## Data items
————
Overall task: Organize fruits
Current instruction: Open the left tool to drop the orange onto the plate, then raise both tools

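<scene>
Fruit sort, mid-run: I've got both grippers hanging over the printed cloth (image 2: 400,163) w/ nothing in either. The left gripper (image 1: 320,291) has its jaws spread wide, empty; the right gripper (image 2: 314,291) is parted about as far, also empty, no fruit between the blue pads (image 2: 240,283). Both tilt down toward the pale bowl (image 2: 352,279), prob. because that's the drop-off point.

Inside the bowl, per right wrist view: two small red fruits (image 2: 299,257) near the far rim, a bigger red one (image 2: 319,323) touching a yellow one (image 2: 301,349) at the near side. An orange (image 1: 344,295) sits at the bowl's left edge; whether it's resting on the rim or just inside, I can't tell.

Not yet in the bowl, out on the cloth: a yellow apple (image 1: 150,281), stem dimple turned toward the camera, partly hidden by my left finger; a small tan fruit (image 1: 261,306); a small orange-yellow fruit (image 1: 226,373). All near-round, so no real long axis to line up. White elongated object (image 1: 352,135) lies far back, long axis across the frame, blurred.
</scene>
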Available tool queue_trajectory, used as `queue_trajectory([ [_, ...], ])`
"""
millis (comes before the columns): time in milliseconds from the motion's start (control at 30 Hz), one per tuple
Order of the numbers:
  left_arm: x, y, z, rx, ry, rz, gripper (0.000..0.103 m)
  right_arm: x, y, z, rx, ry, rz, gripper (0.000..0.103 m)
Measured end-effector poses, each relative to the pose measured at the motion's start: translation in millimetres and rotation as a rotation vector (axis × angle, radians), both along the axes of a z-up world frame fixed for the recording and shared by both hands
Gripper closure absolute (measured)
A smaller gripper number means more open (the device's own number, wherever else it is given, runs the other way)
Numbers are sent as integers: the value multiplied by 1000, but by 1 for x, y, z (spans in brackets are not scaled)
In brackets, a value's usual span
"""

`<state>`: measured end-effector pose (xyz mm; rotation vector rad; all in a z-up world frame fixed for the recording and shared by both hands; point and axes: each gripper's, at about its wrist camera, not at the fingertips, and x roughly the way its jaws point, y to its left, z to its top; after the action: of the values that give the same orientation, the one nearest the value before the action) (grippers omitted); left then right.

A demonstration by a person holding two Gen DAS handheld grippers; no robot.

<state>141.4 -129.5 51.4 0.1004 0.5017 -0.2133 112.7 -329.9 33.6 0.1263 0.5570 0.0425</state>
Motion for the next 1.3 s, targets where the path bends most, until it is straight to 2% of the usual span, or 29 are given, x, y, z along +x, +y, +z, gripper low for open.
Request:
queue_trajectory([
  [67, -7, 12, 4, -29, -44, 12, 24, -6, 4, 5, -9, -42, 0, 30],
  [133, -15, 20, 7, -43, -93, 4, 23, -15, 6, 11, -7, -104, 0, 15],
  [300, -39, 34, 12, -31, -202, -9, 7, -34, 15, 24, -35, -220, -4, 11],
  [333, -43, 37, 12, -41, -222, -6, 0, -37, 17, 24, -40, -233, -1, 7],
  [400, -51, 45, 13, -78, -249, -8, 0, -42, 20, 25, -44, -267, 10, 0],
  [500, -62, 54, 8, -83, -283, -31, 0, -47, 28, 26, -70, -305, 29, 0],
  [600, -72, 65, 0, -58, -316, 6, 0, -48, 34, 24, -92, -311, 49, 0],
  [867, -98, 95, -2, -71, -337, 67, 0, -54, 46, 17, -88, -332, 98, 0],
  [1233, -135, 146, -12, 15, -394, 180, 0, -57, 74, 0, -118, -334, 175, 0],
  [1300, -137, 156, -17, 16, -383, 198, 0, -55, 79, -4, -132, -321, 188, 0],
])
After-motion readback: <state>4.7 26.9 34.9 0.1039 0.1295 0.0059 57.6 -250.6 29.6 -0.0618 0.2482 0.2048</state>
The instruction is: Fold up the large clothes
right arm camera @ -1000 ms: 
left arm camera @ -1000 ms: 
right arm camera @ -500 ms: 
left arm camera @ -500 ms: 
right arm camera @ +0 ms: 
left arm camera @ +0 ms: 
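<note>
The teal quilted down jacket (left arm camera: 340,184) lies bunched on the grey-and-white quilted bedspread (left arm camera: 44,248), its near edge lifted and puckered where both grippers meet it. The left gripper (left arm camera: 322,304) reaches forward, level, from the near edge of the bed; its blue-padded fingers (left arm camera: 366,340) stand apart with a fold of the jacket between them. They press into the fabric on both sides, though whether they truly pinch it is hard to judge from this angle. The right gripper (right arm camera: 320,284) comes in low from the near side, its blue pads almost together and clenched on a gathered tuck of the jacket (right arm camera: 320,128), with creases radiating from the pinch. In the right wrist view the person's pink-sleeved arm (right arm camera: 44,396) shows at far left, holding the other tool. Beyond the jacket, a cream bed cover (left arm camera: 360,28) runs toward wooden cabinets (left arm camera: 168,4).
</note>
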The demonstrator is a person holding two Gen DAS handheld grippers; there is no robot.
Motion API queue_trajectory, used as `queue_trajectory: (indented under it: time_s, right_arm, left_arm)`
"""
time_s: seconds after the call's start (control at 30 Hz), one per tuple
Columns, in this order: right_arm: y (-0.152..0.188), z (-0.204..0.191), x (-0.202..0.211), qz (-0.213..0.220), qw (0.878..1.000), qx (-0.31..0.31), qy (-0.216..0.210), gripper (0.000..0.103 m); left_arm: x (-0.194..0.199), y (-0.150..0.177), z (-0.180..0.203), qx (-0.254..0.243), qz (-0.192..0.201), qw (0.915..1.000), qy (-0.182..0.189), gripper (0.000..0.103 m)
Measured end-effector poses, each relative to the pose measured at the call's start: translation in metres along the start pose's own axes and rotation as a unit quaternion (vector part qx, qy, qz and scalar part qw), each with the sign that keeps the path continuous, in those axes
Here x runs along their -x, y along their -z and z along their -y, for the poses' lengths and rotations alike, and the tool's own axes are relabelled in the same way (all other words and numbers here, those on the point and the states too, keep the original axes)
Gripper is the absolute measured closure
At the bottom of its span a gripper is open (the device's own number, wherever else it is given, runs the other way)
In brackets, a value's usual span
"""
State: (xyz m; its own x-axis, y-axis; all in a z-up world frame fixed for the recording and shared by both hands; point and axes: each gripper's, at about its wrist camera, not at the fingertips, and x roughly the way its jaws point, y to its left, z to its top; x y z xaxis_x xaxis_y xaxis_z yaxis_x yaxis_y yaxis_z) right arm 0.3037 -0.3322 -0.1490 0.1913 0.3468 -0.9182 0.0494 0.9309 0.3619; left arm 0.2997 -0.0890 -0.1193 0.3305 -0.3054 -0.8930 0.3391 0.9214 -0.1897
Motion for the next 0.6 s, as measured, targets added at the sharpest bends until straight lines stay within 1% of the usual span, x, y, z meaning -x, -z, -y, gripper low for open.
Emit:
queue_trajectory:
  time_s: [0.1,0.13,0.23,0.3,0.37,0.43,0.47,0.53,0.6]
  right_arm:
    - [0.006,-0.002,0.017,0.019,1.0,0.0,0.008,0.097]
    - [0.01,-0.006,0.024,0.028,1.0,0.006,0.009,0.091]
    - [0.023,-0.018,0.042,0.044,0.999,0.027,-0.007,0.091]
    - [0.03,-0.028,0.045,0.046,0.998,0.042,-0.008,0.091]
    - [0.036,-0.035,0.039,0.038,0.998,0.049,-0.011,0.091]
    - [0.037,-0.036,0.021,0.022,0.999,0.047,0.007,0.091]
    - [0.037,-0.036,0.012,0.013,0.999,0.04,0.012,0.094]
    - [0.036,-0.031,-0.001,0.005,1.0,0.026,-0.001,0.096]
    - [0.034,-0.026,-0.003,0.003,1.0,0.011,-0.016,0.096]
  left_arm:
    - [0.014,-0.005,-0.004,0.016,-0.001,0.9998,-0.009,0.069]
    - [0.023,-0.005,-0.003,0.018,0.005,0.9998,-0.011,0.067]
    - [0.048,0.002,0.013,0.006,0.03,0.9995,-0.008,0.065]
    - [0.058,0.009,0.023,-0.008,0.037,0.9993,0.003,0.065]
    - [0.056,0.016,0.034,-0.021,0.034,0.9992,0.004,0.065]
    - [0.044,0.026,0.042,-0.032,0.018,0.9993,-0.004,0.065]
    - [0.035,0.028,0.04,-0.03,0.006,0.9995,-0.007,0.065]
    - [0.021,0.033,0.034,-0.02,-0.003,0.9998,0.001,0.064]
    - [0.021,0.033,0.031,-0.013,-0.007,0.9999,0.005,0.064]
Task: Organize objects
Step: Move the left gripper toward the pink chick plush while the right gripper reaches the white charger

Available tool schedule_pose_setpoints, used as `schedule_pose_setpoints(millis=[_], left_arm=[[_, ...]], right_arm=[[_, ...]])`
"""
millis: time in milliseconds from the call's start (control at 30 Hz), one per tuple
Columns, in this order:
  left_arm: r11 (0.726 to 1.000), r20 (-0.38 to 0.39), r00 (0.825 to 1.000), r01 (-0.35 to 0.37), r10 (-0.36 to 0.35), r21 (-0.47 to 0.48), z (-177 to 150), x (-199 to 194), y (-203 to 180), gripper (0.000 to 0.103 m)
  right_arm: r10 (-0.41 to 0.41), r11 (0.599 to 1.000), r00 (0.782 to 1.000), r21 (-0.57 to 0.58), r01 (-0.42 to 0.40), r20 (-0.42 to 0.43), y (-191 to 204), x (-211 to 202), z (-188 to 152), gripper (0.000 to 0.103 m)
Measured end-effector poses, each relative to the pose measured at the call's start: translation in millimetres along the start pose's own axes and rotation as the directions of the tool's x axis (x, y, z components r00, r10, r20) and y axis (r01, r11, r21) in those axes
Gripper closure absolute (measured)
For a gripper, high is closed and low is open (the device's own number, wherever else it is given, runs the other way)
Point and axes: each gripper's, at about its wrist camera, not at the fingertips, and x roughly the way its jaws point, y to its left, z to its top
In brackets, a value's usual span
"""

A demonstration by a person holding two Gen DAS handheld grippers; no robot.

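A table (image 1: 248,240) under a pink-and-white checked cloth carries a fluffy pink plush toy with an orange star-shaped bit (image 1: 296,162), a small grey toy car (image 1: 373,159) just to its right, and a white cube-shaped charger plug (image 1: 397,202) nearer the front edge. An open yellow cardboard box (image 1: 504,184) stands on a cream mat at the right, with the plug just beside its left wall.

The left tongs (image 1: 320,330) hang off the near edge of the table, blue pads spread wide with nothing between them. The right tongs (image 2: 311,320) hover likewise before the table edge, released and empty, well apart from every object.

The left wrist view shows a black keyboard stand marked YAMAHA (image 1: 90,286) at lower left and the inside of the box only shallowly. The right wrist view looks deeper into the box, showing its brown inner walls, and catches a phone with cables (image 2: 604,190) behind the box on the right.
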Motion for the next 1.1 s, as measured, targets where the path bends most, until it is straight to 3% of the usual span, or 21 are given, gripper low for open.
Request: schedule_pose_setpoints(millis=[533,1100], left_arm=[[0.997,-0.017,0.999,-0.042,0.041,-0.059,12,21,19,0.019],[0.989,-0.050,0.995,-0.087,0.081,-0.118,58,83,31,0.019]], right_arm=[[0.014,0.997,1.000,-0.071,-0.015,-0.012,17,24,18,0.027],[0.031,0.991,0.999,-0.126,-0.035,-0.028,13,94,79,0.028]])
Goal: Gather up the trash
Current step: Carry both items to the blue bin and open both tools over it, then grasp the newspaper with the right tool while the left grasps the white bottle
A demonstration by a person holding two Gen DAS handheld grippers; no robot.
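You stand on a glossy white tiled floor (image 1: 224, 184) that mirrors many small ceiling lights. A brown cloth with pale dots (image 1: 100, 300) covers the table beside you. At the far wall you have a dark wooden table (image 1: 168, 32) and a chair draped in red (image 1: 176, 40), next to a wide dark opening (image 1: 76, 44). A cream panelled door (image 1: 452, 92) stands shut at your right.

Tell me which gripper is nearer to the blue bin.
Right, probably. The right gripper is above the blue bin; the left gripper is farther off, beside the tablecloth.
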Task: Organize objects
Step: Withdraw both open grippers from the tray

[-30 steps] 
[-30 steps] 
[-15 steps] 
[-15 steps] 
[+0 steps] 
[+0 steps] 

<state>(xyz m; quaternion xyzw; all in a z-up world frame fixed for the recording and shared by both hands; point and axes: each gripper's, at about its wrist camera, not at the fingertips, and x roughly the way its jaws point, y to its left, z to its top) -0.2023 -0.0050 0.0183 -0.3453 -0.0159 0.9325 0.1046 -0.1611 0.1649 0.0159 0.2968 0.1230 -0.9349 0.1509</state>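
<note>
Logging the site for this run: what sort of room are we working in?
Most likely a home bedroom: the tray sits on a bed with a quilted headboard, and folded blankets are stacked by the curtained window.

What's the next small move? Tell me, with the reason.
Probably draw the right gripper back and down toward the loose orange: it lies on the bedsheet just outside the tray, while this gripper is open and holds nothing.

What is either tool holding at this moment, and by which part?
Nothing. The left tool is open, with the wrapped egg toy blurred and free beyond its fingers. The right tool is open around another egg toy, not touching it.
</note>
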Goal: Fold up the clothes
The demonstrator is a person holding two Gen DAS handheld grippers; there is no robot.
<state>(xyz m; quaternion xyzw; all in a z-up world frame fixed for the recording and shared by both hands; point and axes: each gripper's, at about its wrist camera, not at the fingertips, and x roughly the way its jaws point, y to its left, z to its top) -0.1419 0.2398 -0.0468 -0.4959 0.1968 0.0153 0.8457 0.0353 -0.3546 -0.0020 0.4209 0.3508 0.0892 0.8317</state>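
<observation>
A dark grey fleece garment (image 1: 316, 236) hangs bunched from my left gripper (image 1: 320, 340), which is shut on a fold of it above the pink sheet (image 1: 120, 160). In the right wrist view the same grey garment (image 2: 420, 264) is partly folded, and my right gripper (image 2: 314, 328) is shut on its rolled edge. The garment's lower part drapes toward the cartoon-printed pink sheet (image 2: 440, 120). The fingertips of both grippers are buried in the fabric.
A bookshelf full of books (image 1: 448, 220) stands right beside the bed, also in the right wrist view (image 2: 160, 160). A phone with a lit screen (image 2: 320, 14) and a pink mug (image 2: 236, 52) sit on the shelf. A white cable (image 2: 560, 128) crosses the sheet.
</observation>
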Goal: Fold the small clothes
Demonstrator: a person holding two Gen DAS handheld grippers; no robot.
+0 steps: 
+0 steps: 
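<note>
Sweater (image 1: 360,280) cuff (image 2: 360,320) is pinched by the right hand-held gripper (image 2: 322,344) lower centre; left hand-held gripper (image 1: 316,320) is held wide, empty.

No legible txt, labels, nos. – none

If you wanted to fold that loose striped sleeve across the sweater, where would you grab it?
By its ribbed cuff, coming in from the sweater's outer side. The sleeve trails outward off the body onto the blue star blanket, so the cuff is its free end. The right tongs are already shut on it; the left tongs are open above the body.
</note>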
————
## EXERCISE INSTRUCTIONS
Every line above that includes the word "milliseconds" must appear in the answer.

## ANSWER SECTION
millis (comes before the columns): time in milliseconds from the motion's start (control at 30 Hz), one per tuple
millis: time in milliseconds from the call's start (control at 30 Hz), one per tuple

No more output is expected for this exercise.